This posting will tell any Brits who care about it absolutely nothing, but perhaps our many American readers should be told about this. This being the downfall of one of Prime Minister Gordon Brown’s closest advisers. A certain Damian McBride has “resigned” because of some emails about smearing various Conservatives that he sent to another Labourite, the widely despised Derek Draper, who tries to blog for Labour.

Blogger Guido Fawkes is being credited with this outcome, not least by the guilty men themselves. They have spent much airtime today jabbering away on Sky News, the BBC, etc, about how “disgusted” they are that their emails have been read. Disgusted that they were caught was how it sounded. Guido’s numerous commenters are exulting. “Good on you Guido”, “we must mark the date in our diaries”, but “mission definitely not accomplished” until such time as this government beast or that government beast (a certain Tom Watson MP is apparently next in line for the chop), or the King Beast himself, are nailed to the Guido wall.

King Beast Brown, I mean. For there is indeed something very Nixonian about this, or at any rate it feels that way today. The thing to get is that Damien McBride is not like some College Republican ratfucking prankster.
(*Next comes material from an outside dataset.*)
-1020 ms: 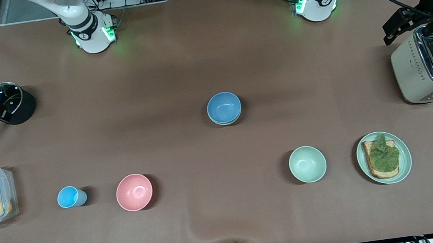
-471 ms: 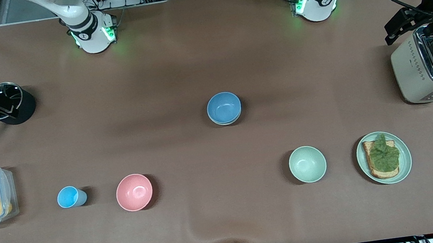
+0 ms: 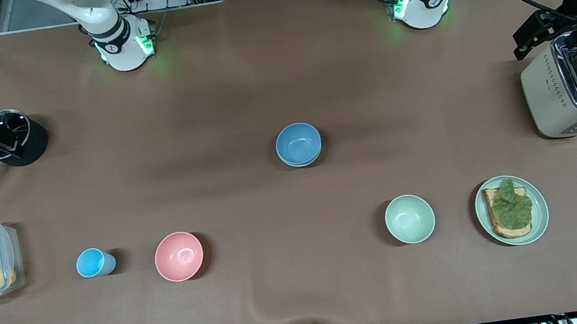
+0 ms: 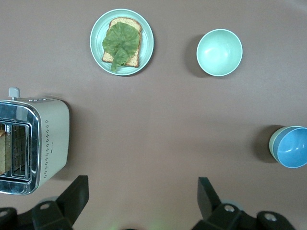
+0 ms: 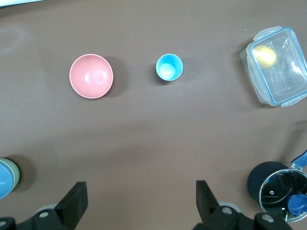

He is much higher up the greasy pole than that, far nearer to the H. R. Haldeman end of things, talking every day with the Big Beast himself.

By the way, the sneer quotes each side of “resigned” two paragraphs up are because when heavyweights in this government “resign”, all that happens is they change titles and move office. They keep their actual jobs and they get even huger pay-offs than otherwise, if only to stop them telling the truth to the media instead of the dribbling evasions they are pushing now.

The resigned one and his various defenders, including Draper, are asking us all to believe that their Downing Street computers were hacked into, and for all I know that may be true. But if that is so, what does it say about the wisdom of creating a Database State, given that these are the plonkers who will be in charge of it? As Guido has just pointed out, this was the week the government awarded itself the right to read all our emails.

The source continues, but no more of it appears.